It’s winter in Minnesota and you can love it or hate it. While some people only venture outside when it’s unavoidable, others can’t wait to get out there and find new forms of recreation to enjoy. If you belong to the latter half of the population and have a dog, he can join in the fun too. As long as you both dress appropriately for the weather and you watch for signs of distress, there’s no stopping the adventures the two of you can find.
Love Cross-Country Skiing? Turn it into Skijoring
You already know that cross-country skiing is great exercise, but did you know it can be a great way for your dog to fight the battle of the winter bulge as well? No, you don’t ski while holding her or put her on her own set of skis. With skijoring, you tie one end of a rope around your waist and the other to your dog’s harness. Since pulling comes naturally to most dogs, you might be surprised at how quickly yours gets the hang of it. You should plan to spend some time teaching her the stop and turn commands before picking up the pace on the ski trails.
Take Up Dog Mushing
Your dog doesn’t have to be an Alaskan Husky to take up this wintertime sport with you. As mentioned above, most dogs have the inborn desire to pull. They also love being anywhere their owners are. After purchasing a harness for your dog, spend some time teaching him commands. He will need to know how to mush, which means go, as well as stop, turn, slow down, and speed up.
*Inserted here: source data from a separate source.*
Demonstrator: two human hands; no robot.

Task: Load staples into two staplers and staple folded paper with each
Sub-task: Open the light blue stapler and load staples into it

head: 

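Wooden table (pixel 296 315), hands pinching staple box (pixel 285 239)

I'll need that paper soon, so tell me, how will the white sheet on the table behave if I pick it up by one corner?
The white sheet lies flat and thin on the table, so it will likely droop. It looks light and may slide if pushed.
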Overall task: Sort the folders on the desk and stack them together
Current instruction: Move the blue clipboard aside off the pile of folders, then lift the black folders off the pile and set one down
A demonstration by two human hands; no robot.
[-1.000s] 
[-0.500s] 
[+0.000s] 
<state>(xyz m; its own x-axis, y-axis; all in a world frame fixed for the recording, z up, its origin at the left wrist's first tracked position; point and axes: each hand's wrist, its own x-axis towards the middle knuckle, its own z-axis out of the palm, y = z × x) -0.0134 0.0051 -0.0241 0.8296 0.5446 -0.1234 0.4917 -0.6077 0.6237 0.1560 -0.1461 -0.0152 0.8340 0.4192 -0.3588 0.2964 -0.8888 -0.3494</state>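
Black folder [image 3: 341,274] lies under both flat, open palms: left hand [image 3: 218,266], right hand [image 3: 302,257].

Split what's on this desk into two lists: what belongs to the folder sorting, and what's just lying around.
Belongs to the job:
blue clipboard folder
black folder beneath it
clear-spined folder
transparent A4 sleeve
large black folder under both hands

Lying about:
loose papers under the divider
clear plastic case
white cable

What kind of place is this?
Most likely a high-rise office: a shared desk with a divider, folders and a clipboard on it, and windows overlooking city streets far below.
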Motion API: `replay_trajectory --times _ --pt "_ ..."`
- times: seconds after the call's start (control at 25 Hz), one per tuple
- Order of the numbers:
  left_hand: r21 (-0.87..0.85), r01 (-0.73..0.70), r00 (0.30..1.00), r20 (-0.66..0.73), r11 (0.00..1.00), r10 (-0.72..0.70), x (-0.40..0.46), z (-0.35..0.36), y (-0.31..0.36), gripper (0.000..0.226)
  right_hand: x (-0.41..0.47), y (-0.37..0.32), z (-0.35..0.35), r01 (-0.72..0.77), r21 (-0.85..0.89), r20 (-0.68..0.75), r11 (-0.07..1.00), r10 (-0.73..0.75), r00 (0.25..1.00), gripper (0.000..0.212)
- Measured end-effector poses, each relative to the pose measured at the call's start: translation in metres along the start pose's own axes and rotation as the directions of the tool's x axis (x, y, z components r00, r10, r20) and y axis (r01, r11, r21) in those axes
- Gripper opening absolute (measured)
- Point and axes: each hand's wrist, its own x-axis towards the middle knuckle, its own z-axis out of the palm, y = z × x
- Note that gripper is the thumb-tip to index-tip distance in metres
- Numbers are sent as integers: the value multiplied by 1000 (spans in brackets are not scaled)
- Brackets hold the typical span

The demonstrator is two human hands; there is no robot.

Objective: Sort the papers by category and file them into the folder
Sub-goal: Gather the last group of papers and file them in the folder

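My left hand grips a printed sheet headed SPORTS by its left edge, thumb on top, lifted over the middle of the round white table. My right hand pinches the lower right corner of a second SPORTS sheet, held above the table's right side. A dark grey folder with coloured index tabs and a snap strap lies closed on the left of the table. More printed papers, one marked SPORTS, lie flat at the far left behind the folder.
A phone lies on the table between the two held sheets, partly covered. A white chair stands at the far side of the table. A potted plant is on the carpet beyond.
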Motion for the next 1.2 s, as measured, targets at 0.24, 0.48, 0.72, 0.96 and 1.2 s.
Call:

Stick to a lightweight sled if you have only one dog, but a heavier wooden toboggan is fine with two or more. Once you’re satisfied with his training, hitch one end of the leash to the sled and the other to his harness and then tell him to mush.
Don’t Skip the Walks and Exercise
Your dog’s need for a daily walk doesn’t end when autumn does. If you’re tempted to skip the daily walk, remember that she still needs an outlet for all her pent-up energy. This is especially true if she has to stay in a kennel all day or spends long hours away from you. As long as the weather isn’t too extreme, bundle up and start walking. Putting booties on each of your dog’s paws is the best way to avoid injuries from road salt and other de-icing chemicals. A dog sweater also helps to preserve body heat until you return home.
Don’t Forget About Indoor Dog Parks
Indoor dog parks can save the day when it’s so cold that it’s not safe to be outside for more than a minute. There you can throw a Frisbee, play catch, and let your dog run around to his heart’s content. Finding one is as easy as doing a simple Google search. Chaska Valley Veterinary Clinic is also happy to recommend additional ways for you to stay active with your dog this winter.